THE PROBLEM: Once you find the line with "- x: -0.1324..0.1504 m" in the data that follows, repeat it and every line after it exactly, through the line with "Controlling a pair".

INFORMATION SHOWN:
◆ ◆ ◆

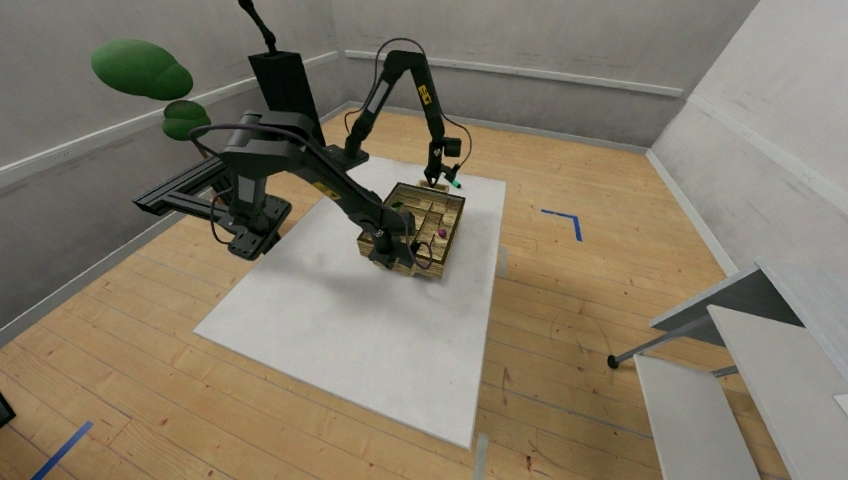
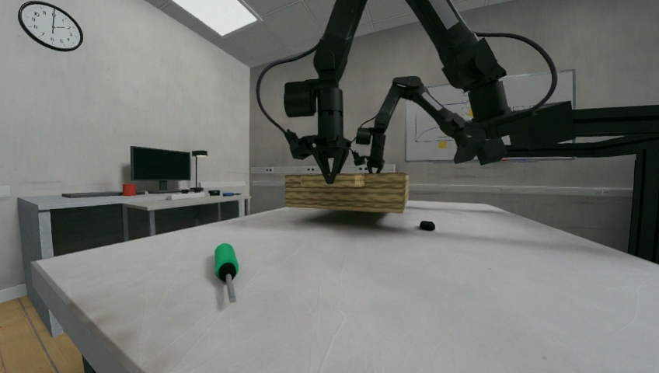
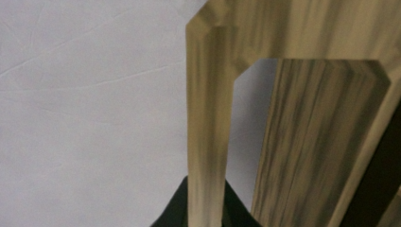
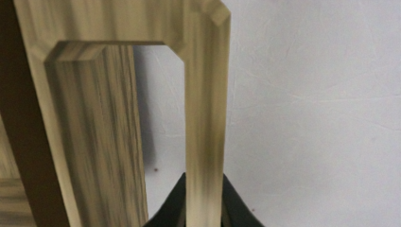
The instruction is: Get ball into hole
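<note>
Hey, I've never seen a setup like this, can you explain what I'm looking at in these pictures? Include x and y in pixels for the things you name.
It's a robot with two black arms. The top picture looks down from above, the exterior one looks across the table (image 1: pixel 357 356) (image 2: pixel 323 300) (image 3: pixel 95 142) (image 4: pixel 307 142), and two close-ups come from cameras on the wrists.

The left gripper (image 1: pixel 432 181) (image 2: pixel 329 179) (image 3: pixel 204 184) and right gripper (image 1: pixel 389 261) (image 2: pixel 374 171) (image 4: pixel 203 181) are each shut on a handle at opposite ends of a wooden maze board (image 1: pixel 437 271) (image 2: pixel 346 198) (image 3: pixel 307 142) (image 4: pixel 101 142). They hold it above the table, judging by the gap and shadow. A purple ball (image 1: pixel 442 233) sits inside the maze.

On the table lie a green screwdriver (image 1: pixel 455 183) (image 2: pixel 225 259) and a small black object (image 2: pixel 427 225) I can't identify.
</note>
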`<action>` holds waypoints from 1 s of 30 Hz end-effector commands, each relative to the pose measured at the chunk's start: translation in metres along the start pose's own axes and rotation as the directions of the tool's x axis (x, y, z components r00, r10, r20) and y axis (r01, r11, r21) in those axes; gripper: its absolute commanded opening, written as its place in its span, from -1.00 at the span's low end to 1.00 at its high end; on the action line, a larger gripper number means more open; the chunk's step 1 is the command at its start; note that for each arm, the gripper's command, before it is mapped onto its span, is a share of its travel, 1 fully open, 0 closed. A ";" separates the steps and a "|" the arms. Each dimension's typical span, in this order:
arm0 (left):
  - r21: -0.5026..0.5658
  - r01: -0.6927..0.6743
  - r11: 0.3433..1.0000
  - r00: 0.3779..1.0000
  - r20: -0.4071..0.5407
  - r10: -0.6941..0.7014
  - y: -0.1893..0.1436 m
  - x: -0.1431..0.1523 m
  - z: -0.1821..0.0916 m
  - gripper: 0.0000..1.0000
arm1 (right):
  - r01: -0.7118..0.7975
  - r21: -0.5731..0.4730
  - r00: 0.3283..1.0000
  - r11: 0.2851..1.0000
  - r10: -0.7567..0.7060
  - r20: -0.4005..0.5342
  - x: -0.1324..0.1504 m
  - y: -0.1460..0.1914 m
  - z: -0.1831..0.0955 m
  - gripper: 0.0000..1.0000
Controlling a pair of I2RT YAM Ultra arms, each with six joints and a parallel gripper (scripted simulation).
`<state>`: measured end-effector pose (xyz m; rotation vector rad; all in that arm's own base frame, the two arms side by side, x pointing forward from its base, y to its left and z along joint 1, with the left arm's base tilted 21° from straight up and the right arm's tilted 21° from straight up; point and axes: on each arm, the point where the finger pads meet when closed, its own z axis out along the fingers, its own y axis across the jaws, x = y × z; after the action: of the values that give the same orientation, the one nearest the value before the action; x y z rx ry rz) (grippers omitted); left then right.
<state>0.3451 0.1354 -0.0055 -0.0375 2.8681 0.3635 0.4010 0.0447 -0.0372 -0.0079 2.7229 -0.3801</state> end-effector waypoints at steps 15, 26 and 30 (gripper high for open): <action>0.091 -0.031 0.995 0.997 0.070 0.025 -0.005 -0.030 -0.004 -1.00 | -0.015 0.071 0.996 0.997 0.009 0.084 -0.037 0.001 -0.044 -1.00; 0.058 -0.034 0.998 0.985 0.173 0.023 0.002 -0.062 -0.019 -1.00 | -0.017 0.045 0.986 0.999 0.009 0.166 -0.066 0.010 -0.050 -1.00; 0.035 -0.028 0.999 0.987 0.158 0.022 -0.003 -0.040 -0.014 -1.00 | 0.007 -0.008 0.985 1.000 -0.006 0.173 -0.047 0.016 -0.036 -1.00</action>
<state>0.3686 0.1385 -0.0058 -0.0148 2.8207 0.2976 0.4161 0.0518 -0.0162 0.0005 2.6658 -0.4459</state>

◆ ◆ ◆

YOUR SOLUTION:
  - x: -0.1324..0.1504 m
  - y: -0.1460..0.1914 m
  - z: -0.1831..0.0955 m
  - gripper: 0.0000..1.0000
Controlling a pair of I2RT YAM Ultra arms, each with six joints and a parallel gripper (scripted simulation).

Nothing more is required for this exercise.